En combinaison avec d’autres composants du système immunitaire, notamment les lymphocytes T, les effets des cellules B contribuent probablement à expliquer pourquoi la plupart des personnes vaccinées qui sont infectées ne deviennent pas suffisamment malades pour nécessiter une hospitalisation, ont-ils ajouté.

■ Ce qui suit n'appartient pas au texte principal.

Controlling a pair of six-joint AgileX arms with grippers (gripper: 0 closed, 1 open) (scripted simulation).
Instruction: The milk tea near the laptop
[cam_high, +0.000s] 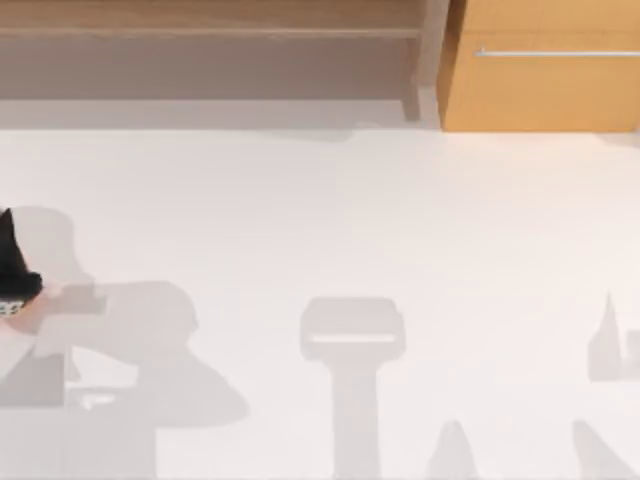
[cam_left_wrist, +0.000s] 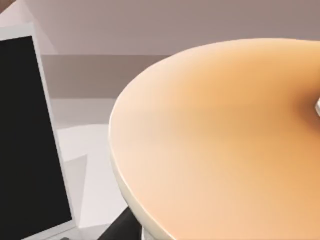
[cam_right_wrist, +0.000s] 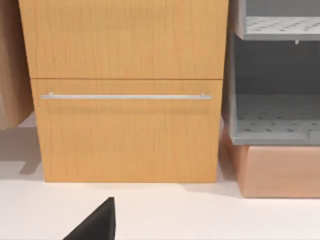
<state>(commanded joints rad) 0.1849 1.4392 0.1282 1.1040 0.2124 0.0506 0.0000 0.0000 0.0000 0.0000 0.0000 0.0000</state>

L’activité des variants du virus dans les cellules les rend plus efficaces
Outre les mutations des pointes (spikes) qui aident le coronavirus à pénétrer dans les cellules, les mutations qui modifient le comportement du virus à l’intérieur des cellules expliquent en grande partie pourquoi certains variants sont plus transmissibles, ont découvert des chercheurs.
Les résultats, publiés dans Nature, montrent que les scientifiques « doivent commencer à s’intéresser aux mutations en dehors du pic », qui a jusqu’à présent été le principal objectif des vaccins et des anticorps, a déclaré Nevan Krogan de l’Université de Californie à San Francisco. En étudiant la variante Alpha, son équipe a trouvé une mutation sur un site sans pic qui amène les cellules infectées à augmenter leur production d’une protéine appelée Orf9B. Orf9b désactive à son tour une protéine appelée TOM70 que les cellules utilisent pour envoyer des signaux au système immunitaire. Lorsque des niveaux plus élevés d’Orf9B désactivent TOM70, le système immunitaire ne réagit pas aussi bien et le virus peut mieux échapper à la détection, ont déclaré les chercheurs.
À propos de l’augmentation du taux d’Orf9B, Krogan a déclaré : « Il est rare que les mutations « remontent » une protéine. C’est une chose très sournoise de la part de ce virus ». La même mutation a été identifiée sur Delta, « et bien sûr, presque la même mutation se trouve sur Omicron », a-t-il dit, ce qui suggère qu’ils peuvent avoir des effets similaires sur le système immunitaire. Ces nouvelles informations pourraient favoriser le développement de médicaments qui ciblent l’interaction entre Orf9b et TOM70.